Implementation Spec: Issue #51 - SSE Broadcast Capacity Starvation

Objective

Eliminate silent starvation of slow / backgrounded SSE dashboard clients in hero_router by:

  1. Raising the broadcast channel capacity (currently 64) to a safer default and exposing it as a tunable env var.
  2. Replacing the silent .ok() filtering in the SSE stream handler with explicit handling of Lagged(n) (warn + emit a resync SSE event) and channel closure (cleanly end the stream).
  3. Teaching the dashboard JavaScript to react to the new resync SSE event by triggering a full sidebar reload.

Requirements

  • New env var ROUTER_SSE_BUFFER parsed at startup; default 1024. Parsed in the same style as the existing ROUTER_PORT in crates/hero_router/src/config.rs.
  • SseBroadcaster::new(...) in main.rs must be sourced from the new config field, not a hard-coded 64.
  • The SSE stream handler in crates/hero_router/src/server/routes.rs must:
    • On Ok(msg): forward as today.
    • On BroadcastStreamRecvError::Lagged(n): emit tracing::warn! and inject the SSE frame event: resync\ndata: {"dropped": n}\n\n into the stream.
    • On channel closure: terminate the stream cleanly (the BroadcastStream wrapper already yields None in this case).
    • Continue to merge with the 15-second ping keepalive.
  • The dashboard JS at crates/hero_router/static/js/dashboard.js must register a listener for event: resync that calls the existing reloadSidebar() so the UI re-fetches authoritative state.
  • Documentation for the new env var added to the RouterConfig doc-comment table.

Files to Modify

File Change
crates/hero_router/src/config.rs Add field sse_buffer: usize to RouterConfig; default-parse from ROUTER_SSE_BUFFER (default 1024); add .sse_buffer(...) builder; update env-var doc table; extend tests.
crates/hero_router/src/main.rs Replace hard-coded SseBroadcaster::new(64) (~line 302) with SseBroadcaster::new(cfg.sse_buffer).
crates/hero_router/src/server/sse.rs Update doc comment on new to reference the env var. No behavioural change.
crates/hero_router/src/server/routes.rs Rewrite the SSE stream mapping to use explicit handling of BroadcastStreamRecvError::Lagged(n) (yield resync frame + warn!). Keep existing keepalive merge.
crates/hero_router/static/js/dashboard.js In initSSE(), add es.addEventListener('resync', reloadSidebar) next to existing event listeners, with a console warning logging the drop count.

Implementation Plan

Step 1 - Add sse_buffer to RouterConfig

File: crates/hero_router/src/config.rs

  • Add pub sse_buffer: usize field (next to probe_timeout_secs).
  • Parse in Default:
    let sse_buffer = std::env::var("ROUTER_SSE_BUFFER")
        .ok()
        .and_then(|v| v.parse().ok())
        .filter(|n: &usize| *n > 0)
        .unwrap_or(1024);
    
  • Add .sse_buffer(mut self, n: usize) -> Self builder.
  • Add ROUTER_SSE_BUFFER row to the env-var doc table at the top of the file.
  • Extend new_returns_default to assert cfg.sse_buffer == 1024.
  • Extend builder_overrides_are_applied to chain .sse_buffer(2048) and assert.

Dependencies: none.

Step 2 - Wire config into SseBroadcaster::new

File: crates/hero_router/src/main.rs

  • Replace let sse = SseBroadcaster::new(64); (~line 302) with let sse = SseBroadcaster::new(cfg.sse_buffer);.

Dependencies: Step 1.

Step 3 - Update SseBroadcaster doc comment

File: crates/hero_router/src/server/sse.rs

  • Add note to pub fn new(capacity: usize) doc-comment: "Capacity is configured via ROUTER_SSE_BUFFER (default 1024) when constructed from RouterConfig."
  • No code change.

Dependencies: none (independent of Steps 1-2).

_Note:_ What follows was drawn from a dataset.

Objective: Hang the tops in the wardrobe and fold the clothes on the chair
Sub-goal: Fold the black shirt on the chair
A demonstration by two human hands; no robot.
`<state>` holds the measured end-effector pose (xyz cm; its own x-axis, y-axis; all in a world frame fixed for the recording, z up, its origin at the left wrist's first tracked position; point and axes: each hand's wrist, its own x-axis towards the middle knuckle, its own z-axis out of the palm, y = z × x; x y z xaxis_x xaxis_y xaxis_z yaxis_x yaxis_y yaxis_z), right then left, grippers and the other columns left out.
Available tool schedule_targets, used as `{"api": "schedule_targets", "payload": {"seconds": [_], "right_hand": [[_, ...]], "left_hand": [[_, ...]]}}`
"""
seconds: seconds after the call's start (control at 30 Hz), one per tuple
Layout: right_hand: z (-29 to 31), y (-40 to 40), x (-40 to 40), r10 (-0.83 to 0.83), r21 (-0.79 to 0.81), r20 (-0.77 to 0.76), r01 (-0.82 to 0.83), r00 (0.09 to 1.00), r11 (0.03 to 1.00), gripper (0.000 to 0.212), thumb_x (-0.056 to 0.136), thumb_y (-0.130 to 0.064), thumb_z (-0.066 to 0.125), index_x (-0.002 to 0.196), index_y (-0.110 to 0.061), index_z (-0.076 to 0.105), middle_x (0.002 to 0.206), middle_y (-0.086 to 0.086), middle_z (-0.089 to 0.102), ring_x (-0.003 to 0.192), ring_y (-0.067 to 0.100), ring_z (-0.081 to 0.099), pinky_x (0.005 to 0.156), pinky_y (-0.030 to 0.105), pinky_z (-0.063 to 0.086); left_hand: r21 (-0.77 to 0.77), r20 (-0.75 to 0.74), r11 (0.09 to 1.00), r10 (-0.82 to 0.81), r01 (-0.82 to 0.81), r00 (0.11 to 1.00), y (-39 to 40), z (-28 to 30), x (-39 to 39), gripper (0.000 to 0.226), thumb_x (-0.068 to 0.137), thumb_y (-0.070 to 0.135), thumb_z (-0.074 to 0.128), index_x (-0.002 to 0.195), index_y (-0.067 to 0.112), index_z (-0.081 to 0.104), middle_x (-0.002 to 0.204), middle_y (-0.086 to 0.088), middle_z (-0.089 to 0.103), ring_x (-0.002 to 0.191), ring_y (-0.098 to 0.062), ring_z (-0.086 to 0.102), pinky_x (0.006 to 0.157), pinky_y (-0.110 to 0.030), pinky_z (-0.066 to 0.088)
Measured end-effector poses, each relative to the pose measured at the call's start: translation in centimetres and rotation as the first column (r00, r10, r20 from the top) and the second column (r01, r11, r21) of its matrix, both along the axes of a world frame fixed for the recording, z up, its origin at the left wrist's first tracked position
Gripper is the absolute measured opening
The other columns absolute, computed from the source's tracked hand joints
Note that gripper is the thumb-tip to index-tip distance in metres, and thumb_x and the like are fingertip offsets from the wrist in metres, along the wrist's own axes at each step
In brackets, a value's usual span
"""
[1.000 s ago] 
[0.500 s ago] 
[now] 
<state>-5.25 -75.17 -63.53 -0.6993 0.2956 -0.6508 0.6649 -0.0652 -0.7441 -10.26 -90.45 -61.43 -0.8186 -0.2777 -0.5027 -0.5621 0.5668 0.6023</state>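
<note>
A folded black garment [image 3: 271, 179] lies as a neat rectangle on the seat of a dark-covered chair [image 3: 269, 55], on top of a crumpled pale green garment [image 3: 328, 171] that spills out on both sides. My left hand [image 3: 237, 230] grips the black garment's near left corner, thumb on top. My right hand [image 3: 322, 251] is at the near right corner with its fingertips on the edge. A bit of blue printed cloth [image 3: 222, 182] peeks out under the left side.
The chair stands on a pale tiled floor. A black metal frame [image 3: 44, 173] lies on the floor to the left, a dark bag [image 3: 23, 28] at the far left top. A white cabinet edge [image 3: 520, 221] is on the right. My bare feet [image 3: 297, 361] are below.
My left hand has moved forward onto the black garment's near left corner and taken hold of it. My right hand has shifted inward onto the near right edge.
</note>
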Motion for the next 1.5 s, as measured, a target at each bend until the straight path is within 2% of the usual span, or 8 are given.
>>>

Step 4 - Rewrite SSE handler with explicit Lagged handling

File: crates/hero_router/src/server/routes.rs

  • Add import: use tokio_stream::wrappers::errors::BroadcastStreamRecvError;
  • Replace the broadcast stream mapping (currently uses .filter_map with .ok()) so it explicitly matches:
    let stream = BroadcastStream::new(rx).filter_map(|msg| async move {
        match msg {
            Ok(s) => Some(Ok::<_, Infallible>(s)),
            Err(BroadcastStreamRecvError::Lagged(n)) => {
                tracing::warn!("SSE client lagged, dropped {n} events; sending resync");
                Some(Ok::<_, Infallible>(format!(
                    "event: resync\ndata: {{\"dropped\":{n}}}\n\n"
                )))
            }
        }
    });
    
    Keep the keepalive block and the merged stream / response building exactly as today.

Dependencies: none (independent of Steps 1-3 in compilation, but logically belongs in the same change).

Step 5 - Add resync listener to dashboard.js

File: crates/hero_router/static/js/dashboard.js

  • Inside initSSE(), after the existing service_removed listener, add:
    es.addEventListener('resync', (ev) => {
        try {
            const data = ev.data ? JSON.parse(ev.data) : {};
            console.warn('[hero_router] SSE resync requested, dropped events:', data.dropped);
        } catch (_) { /* tolerate non-JSON */ }
        reloadSidebar();
    });
    

Dependencies: Step 4 for end-to-end value, but JS change is safe to ship independently.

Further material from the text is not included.